- [What this task involves] In the records below, find the line that contains "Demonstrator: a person" and the line that contains "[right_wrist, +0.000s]", then retype exactly those two lines and every line between them.

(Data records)
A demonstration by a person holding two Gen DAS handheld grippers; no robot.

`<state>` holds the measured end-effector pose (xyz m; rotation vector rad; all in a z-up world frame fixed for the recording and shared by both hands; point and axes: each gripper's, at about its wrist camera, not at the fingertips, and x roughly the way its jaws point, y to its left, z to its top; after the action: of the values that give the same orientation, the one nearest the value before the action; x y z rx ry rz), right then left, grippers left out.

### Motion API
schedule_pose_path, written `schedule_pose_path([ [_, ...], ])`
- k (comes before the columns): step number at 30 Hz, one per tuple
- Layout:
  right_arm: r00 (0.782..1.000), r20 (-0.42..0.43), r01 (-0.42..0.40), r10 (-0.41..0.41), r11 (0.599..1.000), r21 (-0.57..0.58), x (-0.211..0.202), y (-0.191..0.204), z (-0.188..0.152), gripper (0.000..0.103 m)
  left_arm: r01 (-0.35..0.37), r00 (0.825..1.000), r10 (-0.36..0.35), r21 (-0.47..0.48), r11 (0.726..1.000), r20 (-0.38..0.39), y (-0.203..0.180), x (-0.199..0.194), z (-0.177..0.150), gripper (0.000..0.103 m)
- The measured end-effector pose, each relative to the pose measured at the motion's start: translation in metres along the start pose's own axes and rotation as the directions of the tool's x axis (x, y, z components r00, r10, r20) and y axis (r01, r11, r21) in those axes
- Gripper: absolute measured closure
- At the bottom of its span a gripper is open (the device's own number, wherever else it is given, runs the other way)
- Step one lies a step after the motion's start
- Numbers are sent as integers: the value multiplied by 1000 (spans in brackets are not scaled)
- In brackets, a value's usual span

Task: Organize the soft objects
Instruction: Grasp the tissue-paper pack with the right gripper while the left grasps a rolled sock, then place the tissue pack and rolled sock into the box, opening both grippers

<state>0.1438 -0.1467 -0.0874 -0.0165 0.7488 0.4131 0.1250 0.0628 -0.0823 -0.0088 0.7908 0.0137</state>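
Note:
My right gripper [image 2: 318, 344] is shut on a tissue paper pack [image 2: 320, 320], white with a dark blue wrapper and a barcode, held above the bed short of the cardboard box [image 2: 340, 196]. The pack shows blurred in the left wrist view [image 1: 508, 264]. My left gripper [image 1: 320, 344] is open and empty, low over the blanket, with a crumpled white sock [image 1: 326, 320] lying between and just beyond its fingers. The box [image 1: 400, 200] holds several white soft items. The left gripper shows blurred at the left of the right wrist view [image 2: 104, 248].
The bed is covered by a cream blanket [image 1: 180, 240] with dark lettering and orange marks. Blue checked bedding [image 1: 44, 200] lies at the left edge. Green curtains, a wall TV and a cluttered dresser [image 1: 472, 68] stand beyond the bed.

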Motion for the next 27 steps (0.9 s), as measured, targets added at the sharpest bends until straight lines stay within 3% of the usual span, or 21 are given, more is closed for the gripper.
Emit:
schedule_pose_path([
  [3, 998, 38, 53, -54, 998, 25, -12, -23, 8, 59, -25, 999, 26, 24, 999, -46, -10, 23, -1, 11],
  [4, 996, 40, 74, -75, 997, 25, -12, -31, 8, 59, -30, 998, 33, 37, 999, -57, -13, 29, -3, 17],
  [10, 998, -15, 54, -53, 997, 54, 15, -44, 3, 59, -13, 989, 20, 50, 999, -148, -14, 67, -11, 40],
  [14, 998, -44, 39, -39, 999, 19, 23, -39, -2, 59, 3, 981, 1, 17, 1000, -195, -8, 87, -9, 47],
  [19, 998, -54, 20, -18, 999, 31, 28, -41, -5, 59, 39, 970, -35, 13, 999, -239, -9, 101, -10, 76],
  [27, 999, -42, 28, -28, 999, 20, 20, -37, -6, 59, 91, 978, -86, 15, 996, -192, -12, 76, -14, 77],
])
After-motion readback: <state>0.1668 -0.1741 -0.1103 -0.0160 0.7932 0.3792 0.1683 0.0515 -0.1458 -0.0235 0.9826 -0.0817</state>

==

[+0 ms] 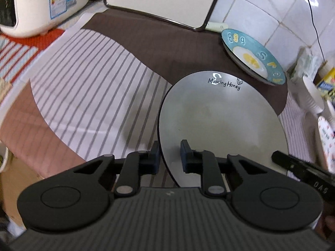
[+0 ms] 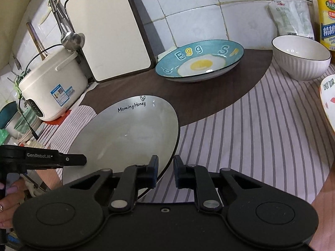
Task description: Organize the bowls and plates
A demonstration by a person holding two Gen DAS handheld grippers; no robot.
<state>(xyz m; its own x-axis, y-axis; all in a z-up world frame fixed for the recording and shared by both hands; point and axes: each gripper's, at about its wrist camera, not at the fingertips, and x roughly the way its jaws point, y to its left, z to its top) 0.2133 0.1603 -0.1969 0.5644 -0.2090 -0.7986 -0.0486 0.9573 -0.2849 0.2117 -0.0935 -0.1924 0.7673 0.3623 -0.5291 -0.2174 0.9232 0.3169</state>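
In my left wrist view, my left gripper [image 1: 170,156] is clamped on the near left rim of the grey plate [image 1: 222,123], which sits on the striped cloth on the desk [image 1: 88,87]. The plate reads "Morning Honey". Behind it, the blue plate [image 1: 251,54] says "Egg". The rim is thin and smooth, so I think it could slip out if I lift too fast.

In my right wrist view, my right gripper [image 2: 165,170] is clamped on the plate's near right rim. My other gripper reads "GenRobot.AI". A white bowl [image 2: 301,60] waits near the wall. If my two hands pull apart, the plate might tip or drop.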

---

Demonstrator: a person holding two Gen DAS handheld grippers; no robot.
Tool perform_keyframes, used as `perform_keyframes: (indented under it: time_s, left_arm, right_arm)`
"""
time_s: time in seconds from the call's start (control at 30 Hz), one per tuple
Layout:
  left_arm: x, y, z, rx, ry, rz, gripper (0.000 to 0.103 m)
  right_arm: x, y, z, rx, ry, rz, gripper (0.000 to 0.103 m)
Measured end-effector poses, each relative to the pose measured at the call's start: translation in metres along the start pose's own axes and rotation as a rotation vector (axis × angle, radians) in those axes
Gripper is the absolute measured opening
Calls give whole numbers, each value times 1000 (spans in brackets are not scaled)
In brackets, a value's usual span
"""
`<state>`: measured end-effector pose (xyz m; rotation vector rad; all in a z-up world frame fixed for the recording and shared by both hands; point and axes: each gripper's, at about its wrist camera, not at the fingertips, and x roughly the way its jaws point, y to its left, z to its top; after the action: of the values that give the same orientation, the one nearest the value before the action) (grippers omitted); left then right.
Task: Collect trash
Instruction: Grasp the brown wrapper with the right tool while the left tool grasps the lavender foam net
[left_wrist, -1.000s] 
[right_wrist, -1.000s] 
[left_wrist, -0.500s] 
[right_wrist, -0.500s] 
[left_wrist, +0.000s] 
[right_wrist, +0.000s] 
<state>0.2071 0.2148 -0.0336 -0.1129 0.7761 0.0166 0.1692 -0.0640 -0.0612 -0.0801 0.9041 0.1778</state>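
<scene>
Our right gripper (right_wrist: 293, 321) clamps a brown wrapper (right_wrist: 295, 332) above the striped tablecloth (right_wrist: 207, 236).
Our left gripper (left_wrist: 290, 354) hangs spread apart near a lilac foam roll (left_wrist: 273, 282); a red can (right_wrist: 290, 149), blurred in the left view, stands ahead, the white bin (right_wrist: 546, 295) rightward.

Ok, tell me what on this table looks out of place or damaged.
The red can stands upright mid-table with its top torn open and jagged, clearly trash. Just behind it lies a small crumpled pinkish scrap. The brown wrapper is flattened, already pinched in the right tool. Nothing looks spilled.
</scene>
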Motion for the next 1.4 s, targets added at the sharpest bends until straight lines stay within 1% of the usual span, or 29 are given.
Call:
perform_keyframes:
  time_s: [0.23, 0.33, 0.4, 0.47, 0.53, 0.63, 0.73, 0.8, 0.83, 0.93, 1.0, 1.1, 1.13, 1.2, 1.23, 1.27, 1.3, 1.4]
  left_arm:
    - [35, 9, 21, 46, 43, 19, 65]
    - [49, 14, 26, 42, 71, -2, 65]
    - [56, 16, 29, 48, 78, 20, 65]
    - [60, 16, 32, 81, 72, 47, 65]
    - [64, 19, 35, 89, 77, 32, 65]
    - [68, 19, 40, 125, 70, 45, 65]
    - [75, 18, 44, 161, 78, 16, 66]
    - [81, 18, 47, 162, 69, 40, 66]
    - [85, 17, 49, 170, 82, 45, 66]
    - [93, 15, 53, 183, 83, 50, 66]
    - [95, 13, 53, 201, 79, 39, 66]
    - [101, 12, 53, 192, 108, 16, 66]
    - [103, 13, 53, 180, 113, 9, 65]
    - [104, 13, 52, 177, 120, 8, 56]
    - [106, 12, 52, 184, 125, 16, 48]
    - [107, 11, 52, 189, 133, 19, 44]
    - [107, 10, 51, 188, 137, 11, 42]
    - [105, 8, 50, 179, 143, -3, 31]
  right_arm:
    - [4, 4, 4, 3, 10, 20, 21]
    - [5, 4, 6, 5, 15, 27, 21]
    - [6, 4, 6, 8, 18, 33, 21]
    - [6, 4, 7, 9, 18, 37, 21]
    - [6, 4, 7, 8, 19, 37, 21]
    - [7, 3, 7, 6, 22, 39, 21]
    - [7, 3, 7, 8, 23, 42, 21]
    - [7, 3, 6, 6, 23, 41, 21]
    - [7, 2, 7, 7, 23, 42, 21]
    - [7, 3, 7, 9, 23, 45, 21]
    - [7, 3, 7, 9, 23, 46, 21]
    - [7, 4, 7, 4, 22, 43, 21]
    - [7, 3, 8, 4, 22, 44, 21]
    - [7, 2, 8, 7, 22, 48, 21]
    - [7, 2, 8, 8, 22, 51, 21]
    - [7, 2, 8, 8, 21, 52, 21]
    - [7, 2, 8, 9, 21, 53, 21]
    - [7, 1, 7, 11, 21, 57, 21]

- [Task answer]
Demonstrator: a person holding two Gen DAS handheld grippers; no robot.
Tool perform_keyframes, used as `perform_keyframes: (indented under it: time_s, left_arm, right_arm)`
"""
time_s: time in seconds from the call's start (control at 30 Hz), one per tuple
Layout:
  left_arm: x, y, z, rx, ry, rz, gripper (0.000 to 0.103 m)
  right_arm: x, y, z, rx, ry, rz, gripper (0.000 to 0.103 m)
Measured end-effector poses, each relative to the pose measured at the call's start: translation in metres along the start pose's own axes and rotation as a rotation vector (axis × angle, radians) in those axes
Gripper is the absolute measured opening
Calls give whole numbers, each value times 1000 (spans in brackets are not scaled)
In brackets, a value's usual span
"""
`<state>`: measured end-effector pose (xyz m; rotation vector rad; all in a z-up world frame fixed for the recording and shared by both hands; point and axes: each gripper's, at about its wrist camera, not at the fingertips, and x roughly the way its jaws point, y to its left, z to its top; after the action: of the values that give the same orientation, the one nearest the value before the action) (grippers omitted); left then right.
Task: Collect trash
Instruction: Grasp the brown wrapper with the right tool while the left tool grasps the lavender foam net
[left_wrist, -1.000s] 
[right_wrist, -1.000s] 
[left_wrist, -0.500s] 
[right_wrist, -0.500s] 
[left_wrist, +0.000s] 
[right_wrist, +0.000s] 

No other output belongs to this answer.